Mas os cientistas apontaram para grandes diferenças entre as comunidades de peixes nos recifes habitados e desabitados, que eles atribuem às pressões que a pesca exerce sobre tubarões, garoupas, vermelhos e outros predadores de grande porte, disse Enric Sala, ecologista que trabalhava para o Scripps e agora faz parte do Conselho Nacional de Pesquisa Científica da Espanha. Kingman é despovoado - de fato, parte alguma de seu território passa o tempo todo acima da água. Palmyra sofreu dragagem extensa nos anos 40, disseram os pesquisadores, e já houve pesca no local, mas hoje os dois atóis estão protegidos pelo Serviço de Pesca e Fauna dos Estados Unidos, como parte do Refúgio Nacional de Fauna do Pacífico. O acampamento instalado em Palmyra, com capacidade para receber 20 pessoas, dispõe de estação própria de tratamento de esgotos.
Tabuaeran, com uma população crescente estimada em 2,5 mil pessoas em 2005, e Kirimati, com 5,1 mil pessoas e registrando expansão ainda mais rápida, são parte da República de Kiribati. As pessoas de Kiribati sobrevivem pela pesca, e não dispõem de estações de tratamento de esgotos. Em Kingman e Palmyra, o ecossistema do oceano é dominado pelos grandes peixes predatórios, espécies "virtualmente ausentes" em Tabuaeran e Kirimati, também conhecida como ilha Christmas. Os pesquisadores afirmam que esse é o padrão típico em outras partes do mundo, excetuadas as ilhas do noroeste do Havaí. Eles atribuem o problema às pressões da pesca, que, segundo eles, "tende a reduzir desproporcionalmente a densidade populacional de animais de vida mais longa e corpos maiores". O padrão nos atóis desabitados, no entanto, "se assemelha ao que vemos no parque de Yellowstone - é o que chamo de a paisagem do medo", diz Sala. "Em Yellowstone, porque existem muitos lobos, os cervos são muito mais atentos". Como resultado, afirmou, os peixes menores passam muito tempo escondidos. "Quando as pessoas vêem as fotos, pensam que não há nada na água", disse ele. "Para mim, é mais bonito porque os corais são saudáveis e limpos, e não vemos algas nos recifes, e se pode ver as garoupas e os grandes tubarões".

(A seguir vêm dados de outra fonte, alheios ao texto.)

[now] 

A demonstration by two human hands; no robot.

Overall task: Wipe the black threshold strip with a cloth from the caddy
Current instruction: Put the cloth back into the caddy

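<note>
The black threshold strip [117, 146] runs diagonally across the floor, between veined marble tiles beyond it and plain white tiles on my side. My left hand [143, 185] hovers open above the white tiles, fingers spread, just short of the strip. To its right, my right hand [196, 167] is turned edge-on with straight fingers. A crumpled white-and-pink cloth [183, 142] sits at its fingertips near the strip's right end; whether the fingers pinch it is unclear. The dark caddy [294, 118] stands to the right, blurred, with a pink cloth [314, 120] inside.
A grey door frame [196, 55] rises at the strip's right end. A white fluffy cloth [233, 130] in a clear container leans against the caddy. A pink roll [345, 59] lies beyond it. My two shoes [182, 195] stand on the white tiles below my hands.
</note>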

Nos recifes degradados, ele afirma, existem muito mais peixes, mas de porte muito inferior. "A porcentagem de cobertura do fundo por corais se reduz, as algas crescem, e os micróbios se tornam bastante abundantes", afirmou. Os pesquisadores disseram que a cobertura de coral, a densidade populacional e a riqueza de espécies era mais alta em Kingman e mais baixa em Kirimati, e as doenças no coral são mais comuns em Kirimati. Sala reconheceu que, sob os padrões do Caribe e de outras áreas altamente exploradas, Tabuaeran e Kirimati estão em boa forma. Mas disse que "existem cinco mil pessoas vivendo na ilha Christmas e pescando lá", e isso bastará para "transformar todo o ecossistema". Sala considera os recifes como "máquinas ecológicas" cujas partes incluem peixes, plantas, corais e micróbios. "O sistema como um todo pode ser atingido por uma perturbação, mas ele se recupera", afirma. Mas caso peças do sistema - como os grandes predadores - sejam removidas, ele argumenta, "a máquina apresentará defeito". Como resultado, disse, o novo trabalho "é um argumento em defesa de reservas marítimas grandes o bastante para incluir populações saudáveis de predadores de grande porte".